A drag strip would be a place where diverse social groups can learn to interact and compete, in a regulated environment. It would be a place where people can learn about mechanics, about people and about competitive spirit.

A drag strip would be great for local business. Existing businesses would get a boost, and opportunities would open up for new businesses. Sponsorship money conceivably could come pouring into town. There would be so many benefits that I must question the logic of keeping the activity illegal and unsafe, for the sake of those who would prefer not to hear the noise on scheduled evenings.

My son has a hot car, and he knows a lot of people with hot cars. We have driven through neighborhoods, and he has pointed out house after house where hot cars sit in garages — waiting. This town has muscle cars galore. Drag racing happens regularly. Sometimes races are planned — and carefully executed — with lookouts placed at strategic locations with cell phones, CBs or other communication devices to alert the participants when law enforcement approaches.

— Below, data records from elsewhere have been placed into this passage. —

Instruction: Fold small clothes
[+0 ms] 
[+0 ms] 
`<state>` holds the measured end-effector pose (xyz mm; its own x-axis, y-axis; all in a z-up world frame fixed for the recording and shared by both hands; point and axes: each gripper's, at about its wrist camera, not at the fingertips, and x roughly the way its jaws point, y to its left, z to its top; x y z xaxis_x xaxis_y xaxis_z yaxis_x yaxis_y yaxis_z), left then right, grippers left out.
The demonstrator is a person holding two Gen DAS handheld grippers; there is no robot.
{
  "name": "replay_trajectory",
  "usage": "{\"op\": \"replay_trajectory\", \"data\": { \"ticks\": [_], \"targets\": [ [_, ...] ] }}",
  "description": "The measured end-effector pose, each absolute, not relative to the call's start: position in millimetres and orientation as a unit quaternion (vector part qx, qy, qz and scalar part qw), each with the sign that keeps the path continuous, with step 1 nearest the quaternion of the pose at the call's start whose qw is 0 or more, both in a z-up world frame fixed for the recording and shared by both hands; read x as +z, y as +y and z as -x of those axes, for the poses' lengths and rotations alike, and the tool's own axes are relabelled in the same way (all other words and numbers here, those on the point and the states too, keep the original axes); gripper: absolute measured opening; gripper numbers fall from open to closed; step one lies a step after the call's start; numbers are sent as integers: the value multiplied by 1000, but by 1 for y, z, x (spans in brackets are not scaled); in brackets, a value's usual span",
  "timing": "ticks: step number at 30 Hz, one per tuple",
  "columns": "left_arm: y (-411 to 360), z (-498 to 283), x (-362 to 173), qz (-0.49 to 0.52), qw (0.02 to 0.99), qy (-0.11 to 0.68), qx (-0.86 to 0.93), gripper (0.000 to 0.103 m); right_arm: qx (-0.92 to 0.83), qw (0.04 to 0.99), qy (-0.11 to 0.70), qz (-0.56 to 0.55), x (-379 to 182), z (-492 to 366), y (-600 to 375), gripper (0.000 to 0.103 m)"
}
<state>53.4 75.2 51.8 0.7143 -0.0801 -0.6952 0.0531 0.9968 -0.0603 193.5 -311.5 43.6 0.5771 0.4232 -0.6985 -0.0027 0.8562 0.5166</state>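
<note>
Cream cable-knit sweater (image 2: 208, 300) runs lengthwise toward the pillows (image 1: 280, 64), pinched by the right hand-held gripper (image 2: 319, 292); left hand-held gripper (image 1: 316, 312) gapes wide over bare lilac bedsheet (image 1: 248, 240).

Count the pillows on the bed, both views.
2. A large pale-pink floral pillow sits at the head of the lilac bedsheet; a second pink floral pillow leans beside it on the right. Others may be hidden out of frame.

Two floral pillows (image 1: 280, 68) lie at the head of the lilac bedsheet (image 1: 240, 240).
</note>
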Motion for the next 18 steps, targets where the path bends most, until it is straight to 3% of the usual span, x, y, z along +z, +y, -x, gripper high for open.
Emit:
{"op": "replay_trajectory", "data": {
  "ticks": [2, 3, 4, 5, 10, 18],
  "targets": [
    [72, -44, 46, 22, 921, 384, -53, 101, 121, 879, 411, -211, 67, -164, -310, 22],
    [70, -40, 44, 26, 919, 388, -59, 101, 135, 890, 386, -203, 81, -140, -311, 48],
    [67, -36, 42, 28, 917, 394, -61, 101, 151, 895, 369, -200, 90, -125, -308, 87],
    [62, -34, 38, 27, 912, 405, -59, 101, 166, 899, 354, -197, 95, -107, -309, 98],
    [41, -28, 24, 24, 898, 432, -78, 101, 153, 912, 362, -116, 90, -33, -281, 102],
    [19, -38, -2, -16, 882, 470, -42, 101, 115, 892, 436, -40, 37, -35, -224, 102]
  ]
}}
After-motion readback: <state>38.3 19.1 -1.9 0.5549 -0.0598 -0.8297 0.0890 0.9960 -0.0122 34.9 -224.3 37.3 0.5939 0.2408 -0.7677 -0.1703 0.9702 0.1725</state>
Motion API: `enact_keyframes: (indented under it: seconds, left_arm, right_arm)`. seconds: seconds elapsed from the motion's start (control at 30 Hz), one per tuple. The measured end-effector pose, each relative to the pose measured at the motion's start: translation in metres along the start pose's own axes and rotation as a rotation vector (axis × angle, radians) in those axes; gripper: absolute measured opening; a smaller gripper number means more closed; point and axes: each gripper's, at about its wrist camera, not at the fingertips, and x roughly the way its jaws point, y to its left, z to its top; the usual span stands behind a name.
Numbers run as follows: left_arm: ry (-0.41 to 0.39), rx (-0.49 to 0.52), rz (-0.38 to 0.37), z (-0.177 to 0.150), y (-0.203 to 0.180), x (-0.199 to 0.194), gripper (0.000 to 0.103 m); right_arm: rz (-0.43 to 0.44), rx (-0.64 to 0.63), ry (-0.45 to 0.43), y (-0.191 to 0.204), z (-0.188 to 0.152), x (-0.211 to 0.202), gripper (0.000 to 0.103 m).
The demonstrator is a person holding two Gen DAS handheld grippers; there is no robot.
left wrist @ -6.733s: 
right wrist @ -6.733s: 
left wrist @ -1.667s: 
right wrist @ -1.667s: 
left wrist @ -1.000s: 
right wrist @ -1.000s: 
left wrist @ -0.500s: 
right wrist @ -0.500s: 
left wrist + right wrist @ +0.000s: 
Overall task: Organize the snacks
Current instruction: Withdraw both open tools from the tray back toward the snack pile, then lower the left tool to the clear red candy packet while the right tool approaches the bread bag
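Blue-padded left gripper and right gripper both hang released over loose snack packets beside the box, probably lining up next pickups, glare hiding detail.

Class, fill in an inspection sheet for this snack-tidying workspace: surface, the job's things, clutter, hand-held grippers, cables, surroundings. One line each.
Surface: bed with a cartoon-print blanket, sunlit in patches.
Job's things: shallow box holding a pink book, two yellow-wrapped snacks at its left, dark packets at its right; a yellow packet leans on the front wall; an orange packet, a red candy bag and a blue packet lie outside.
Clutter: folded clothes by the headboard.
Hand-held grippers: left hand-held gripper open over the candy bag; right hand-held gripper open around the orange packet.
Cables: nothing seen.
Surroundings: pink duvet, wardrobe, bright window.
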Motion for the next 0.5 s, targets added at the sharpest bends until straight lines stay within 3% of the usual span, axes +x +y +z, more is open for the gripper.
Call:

Much of our racing happens on city streets, from light to light, after one car throws a rev and another car answers in a like manner. Often, an agreement is made to meet late at night, at any of a number of known spots, to put the cars and drivers to a more meaningful test.

Yes, I know some of these spots, but I would never disclose them. I’ll say only that lives are put at risk because these are not ideal spots. Wild scenes play out, reminiscent of Natalie Wood waving her scarf in Rebel Without a Cause.

To tell these folks not to race is absurd, and ignores the obvious passion and determination of enthusiasts. Instead, I invite and advise our community leaders to find a way to allow a drag strip in our community.

With the support of the community, I’d wager that a ton of money — for development and management — would come pouring forth from the many enthusiasts throughout town. Let’s do it!

— Capt. David Bacon operates WaveWalker Charters and is president of SOFTIN Inc., a nonprofit organization providing seafaring opportunities for those in need. Visit softininc.blogspot.com to learn more about the organization and how you can help.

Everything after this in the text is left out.